Material for the task ->

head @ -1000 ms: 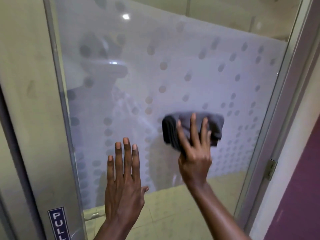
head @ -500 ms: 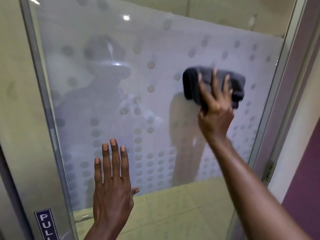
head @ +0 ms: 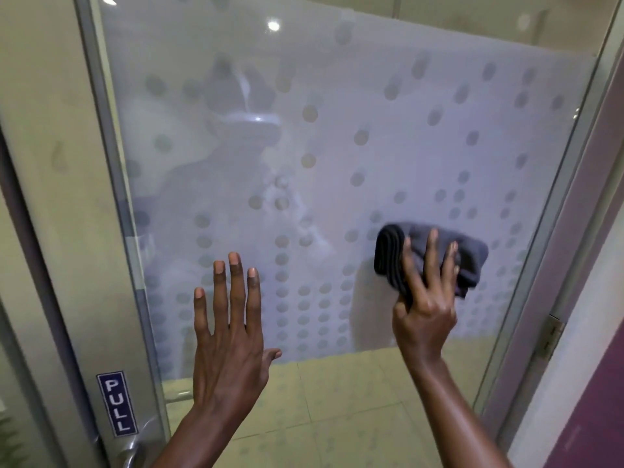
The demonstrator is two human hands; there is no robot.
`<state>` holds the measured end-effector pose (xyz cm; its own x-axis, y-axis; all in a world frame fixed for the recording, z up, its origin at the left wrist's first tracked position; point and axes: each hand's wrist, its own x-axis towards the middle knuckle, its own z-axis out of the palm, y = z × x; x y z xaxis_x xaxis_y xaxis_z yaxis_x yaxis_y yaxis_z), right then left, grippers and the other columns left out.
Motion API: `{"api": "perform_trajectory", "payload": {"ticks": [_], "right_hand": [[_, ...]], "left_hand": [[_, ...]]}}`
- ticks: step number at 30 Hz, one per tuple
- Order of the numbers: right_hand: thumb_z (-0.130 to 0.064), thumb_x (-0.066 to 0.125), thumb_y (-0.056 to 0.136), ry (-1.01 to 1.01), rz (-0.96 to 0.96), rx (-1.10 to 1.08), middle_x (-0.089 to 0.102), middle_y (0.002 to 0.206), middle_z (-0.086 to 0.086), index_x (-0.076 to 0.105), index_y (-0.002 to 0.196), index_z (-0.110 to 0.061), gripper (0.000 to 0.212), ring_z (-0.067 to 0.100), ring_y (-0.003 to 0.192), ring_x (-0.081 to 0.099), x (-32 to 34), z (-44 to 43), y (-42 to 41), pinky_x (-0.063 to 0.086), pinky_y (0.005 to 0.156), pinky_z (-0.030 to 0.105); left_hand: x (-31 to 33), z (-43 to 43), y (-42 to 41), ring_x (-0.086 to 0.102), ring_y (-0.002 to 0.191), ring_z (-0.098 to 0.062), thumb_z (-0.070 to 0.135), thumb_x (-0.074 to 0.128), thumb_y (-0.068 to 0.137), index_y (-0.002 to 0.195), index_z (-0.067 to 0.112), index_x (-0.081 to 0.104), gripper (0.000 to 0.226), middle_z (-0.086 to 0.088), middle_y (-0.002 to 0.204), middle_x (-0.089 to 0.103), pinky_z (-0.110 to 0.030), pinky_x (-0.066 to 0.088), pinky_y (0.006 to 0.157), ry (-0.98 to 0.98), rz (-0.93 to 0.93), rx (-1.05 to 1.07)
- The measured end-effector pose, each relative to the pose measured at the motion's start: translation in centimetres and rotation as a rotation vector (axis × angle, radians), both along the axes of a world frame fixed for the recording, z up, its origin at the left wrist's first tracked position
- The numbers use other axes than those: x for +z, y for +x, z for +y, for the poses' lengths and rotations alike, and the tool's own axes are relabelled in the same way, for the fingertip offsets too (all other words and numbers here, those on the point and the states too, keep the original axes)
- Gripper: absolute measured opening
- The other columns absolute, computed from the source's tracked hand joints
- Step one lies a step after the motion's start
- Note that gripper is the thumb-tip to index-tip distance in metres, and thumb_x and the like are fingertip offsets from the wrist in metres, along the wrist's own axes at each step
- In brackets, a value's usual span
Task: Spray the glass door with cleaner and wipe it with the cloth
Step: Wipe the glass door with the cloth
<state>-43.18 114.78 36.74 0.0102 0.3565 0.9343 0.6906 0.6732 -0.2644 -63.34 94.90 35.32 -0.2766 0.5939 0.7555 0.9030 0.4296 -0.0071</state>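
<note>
The glass door [head: 337, 130] fills most of the view, its frosted, dotted film running from the metal frame on the left [head: 101, 197] to the hinged edge on the right, where a small hinge [head: 552, 336] sits low on the jamb. The right hand [head: 427, 298] presses a folded dark grey cloth [head: 435, 255] flat against the frosted film in the lower right part of the pane, fingers spread over the cloth and pinning it to the glass, with only a narrow strip of film between the cloth and the hinge-side frame. Wide bare glass lies above and to the left of the cloth. The left hand [head: 229, 332] is open, fingers straight and close together, thumb out to the side, laid against or just off the lower middle of the pane; I cannot tell whether it touches. It holds nothing. Below the film's lower edge the glass is clear, showing pale yellowish floor tiles [head: 337, 417] beyond. On the left frame a blue PULL sticker [head: 117, 403] sits just above a metal door handle [head: 133, 450]. A ceiling light [head: 273, 26] and a blurred figure reflect in the pane. At far right stands a purple wall [head: 587, 417].
</note>
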Motion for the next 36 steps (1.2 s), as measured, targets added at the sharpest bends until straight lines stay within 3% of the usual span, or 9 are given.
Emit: {"api": "perform_trajectory", "payload": {"ticks": [5,7,11,14,20,24,30,33,36], "right_hand": [[0.013,0.04,0.064,-0.149,-0.103,0.012,0.035,0.178,-0.002,0.05,0.162,-0.032,0.108,0.038,0.167,0.023,-7.5,-3.1,-1.7,0.063,0.084,0.061],[0.014,0.039,0.065,-0.117,-0.102,0.042,0.037,0.177,-0.002,0.049,0.162,-0.033,0.108,0.041,0.167,0.023,-7.6,-4.1,-3.2,0.061,0.093,0.065],[0.02,0.03,0.082,0.099,-0.099,0.114,0.042,0.174,0.005,0.051,0.162,-0.028,0.095,0.052,0.163,0.024,-4.2,-6.5,-7.9,0.036,0.122,0.074],[0.01,0.025,0.105,0.195,-0.095,0.196,0.046,0.171,0.006,0.056,0.158,-0.028,0.072,0.055,0.162,0.026,-0.2,-9.3,-12.3,0.031,0.125,0.074],[0.015,0.043,0.104,0.241,-0.082,0.233,0.047,0.17,0.006,0.056,0.158,-0.029,0.071,0.057,0.16,0.026,5.0,-13.9,-18.9,0.028,0.125,0.075],[0.013,0.037,0.108,0.241,-0.121,0.22,0.047,0.17,0.008,0.055,0.159,-0.027,0.067,0.056,0.16,0.028,1.4,-15.3,-19.5,0.031,0.124,0.075],[0.005,0.026,0.112,0.093,-0.281,0.203,0.044,0.172,0.009,0.053,0.16,-0.025,0.063,0.055,0.161,0.027,-8.8,-17.9,-18.0,0.034,0.123,0.074],[0.018,0.028,0.101,0.003,-0.256,0.18,0.049,0.169,0.008,0.059,0.156,-0.023,0.075,0.053,0.161,0.031,-11.2,-19.3,-17.2,0.047,0.116,0.069],[0.023,0.041,0.066,-0.141,-0.16,0.196,0.054,0.165,-0.002,0.066,0.15,-0.028,0.101,0.041,0.16,0.039,-11.6,-22.3,-17.0,0.066,0.083,0.046]], "left_hand": [[-1.3,-1.5,-1.8,-0.001,0.173,-0.048,0.061,0.091,0.077,0.175,0.0,0.007,0.143,-0.028,0.185,-0.006,-0.055,-0.002,0.141,0.145,-0.013,-0.062],[-1.8,-2.6,-3.1,-0.004,0.173,-0.047,0.069,0.074,0.088,0.176,0.001,0.004,0.131,-0.028,0.185,-0.008,-0.053,-0.004,0.142,0.209,-0.049,-0.04],[-2.1,-4.9,-6.2,-0.009,0.173,-0.046,0.087,0.055,0.078,0.175,0.0,0.002,0.141,-0.029,0.184,-0.01,-0.05,-0.01,0.141,0.23,-0.114,0.046],[-2.4,-6.2,-8.0,-0.01,0.173,-0.043,0.09,0.059,0.072,0.175,0.002,-0.003,0.149,-0.025,0.185,-0.011,-0.049,-0.011,0.141,0.226,-0.146,0.058],[-3.0,-7.3,-10.0,-0.005,0.174,-0.042,0.079,0.077,0.071,0.175,-0.001,0.0,0.152,-0.024,0.186,-0.007,-0.049,-0.004,0.142,0.161,-0.09,0.047],[-3.2,-8.3,-11.2,-0.002,0.174,-0.044,0.066,0.094,0.069,0.175,-0.001,0.003,0.155,-0.024,0.186,-0.006,-0.056,0.008,0.14,0.1,-0.048,0.02],[-2.8,-10.4,-12.2,-0.004,0.175,-0.04,0.058,0.1,0.065,0.176,0.001,0.005,0.157,-0.021,0.187,-0.005,-0.047,0.005,0.141,0.046,-0.037,-0.084],[-2.5,-11.6,-12.4,-0.001,0.175,-0.04,0.056,0.099,0.068,0.175,-0.002,0.009,0.152,-0.023,0.186,-0.001,-0.053,0.019,0.137,-0.012,-0.027,-0.111],[-2.7,-12.9,-12.5,0.007,0.174,-0.04,0.05,0.098,0.073,0.174,-0.002,0.013,0.142,-0.022,0.186,0.002,-0.056,0.028,0.136,-0.04,-0.053,-0.145]]}}
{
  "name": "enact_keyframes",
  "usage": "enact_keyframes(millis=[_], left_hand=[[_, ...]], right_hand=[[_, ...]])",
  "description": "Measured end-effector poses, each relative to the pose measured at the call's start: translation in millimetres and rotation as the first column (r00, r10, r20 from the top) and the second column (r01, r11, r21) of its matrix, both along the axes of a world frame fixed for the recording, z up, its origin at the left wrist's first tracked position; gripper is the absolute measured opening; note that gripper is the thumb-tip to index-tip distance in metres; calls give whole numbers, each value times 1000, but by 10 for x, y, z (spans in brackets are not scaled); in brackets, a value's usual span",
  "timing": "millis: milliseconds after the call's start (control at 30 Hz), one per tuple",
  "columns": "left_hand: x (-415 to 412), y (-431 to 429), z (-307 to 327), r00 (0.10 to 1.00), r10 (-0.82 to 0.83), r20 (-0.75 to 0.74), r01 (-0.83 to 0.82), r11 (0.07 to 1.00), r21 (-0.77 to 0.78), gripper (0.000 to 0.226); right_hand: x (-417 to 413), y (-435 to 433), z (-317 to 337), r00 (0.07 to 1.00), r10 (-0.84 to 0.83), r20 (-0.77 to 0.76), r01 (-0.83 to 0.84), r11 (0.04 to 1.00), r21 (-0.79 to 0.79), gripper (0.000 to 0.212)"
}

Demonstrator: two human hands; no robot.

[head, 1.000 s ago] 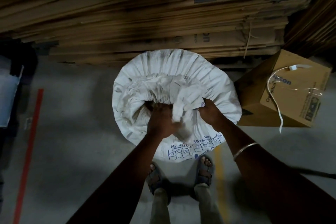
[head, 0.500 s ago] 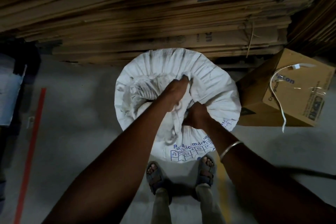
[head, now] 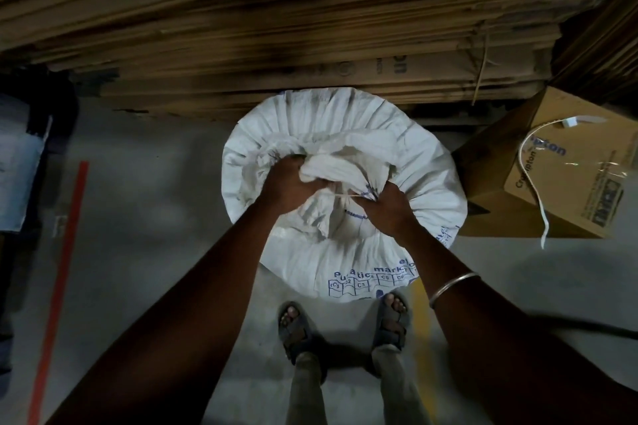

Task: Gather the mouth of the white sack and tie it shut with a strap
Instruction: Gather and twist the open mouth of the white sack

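Note:
A full white woven sack (head: 424, 162) with blue print stands upright on the floor in front of my feet. Its mouth (head: 341, 169) is bunched into folds at the top centre. My left hand (head: 288, 183) grips the left side of the bunched cloth. My right hand (head: 385, 209) grips the right side, and a thin pale strap (head: 340, 196) stretches between the two hands across the gathered neck. A loose white strap (head: 531, 183) lies draped over a cardboard box at the right.
A tall stack of flattened cardboard (head: 276, 28) rises directly behind the sack. The printed cardboard box (head: 566, 197) sits tilted to the right. A red line (head: 62, 269) runs along the floor at left, and a yellow line (head: 423, 338) by my right foot.
My left hand has come back from the far side of the sack mouth to its left side. My right hand has shifted right, and a strap now stretches between the hands.

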State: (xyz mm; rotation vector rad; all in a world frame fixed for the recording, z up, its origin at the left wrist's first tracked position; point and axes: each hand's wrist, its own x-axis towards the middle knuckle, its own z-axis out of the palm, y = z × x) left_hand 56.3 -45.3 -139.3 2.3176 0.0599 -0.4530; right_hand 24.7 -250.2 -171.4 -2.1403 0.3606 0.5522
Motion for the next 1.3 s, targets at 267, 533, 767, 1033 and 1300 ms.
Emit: enact_keyframes(millis=[267, 533, 767, 1033, 1300], left_hand=[[-141, -112, -149, 996, -19, -89, 24, 998, 56, 48], [-81, -101, -1, 933, -32, -357, 70, 993, 93, 49], [-82, -511, 112, 911, -94, -402, 64, 994, -88, 45], [-237, -434, -4, 957, -251, -148, 265, 961, 83, 89], [-416, -121, -101, 977, -185, -104, 207, 939, 275, 42]], right_hand=[[-117, 40, -62, 907, 348, 237, -315, 934, -167, 69], [-172, 34, 22, 903, 428, -24, -416, 888, 195, 83], [-248, 204, -77, 959, 197, -202, -147, 960, 236, 52], [-309, 139, -102, 953, -254, -167, 304, 816, 491, 47], [-115, 100, -87, 970, 82, -230, 4, 936, 352, 28]])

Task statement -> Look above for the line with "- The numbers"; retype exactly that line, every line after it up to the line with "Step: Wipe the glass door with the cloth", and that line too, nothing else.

Output ->
- The numbers use other axes than those: x for +z, y for +x, z for +y, for the poses' lengths and rotations alike, and the tool's own axes are relabelled in the same way, for the fingertip offsets too (all other words and numbers here, those on the point and the states too, keep the original axes)
- Gripper: absolute measured opening
- The other columns absolute, computed from the source's tracked hand joints
- Step one lies a step after the motion's start
- Note that gripper is the thumb-tip to index-tip distance in metres, and thumb_x and the like are fingertip offsets from the wrist in metres, along the wrist's own axes at each step
- In brackets, a value's usual span
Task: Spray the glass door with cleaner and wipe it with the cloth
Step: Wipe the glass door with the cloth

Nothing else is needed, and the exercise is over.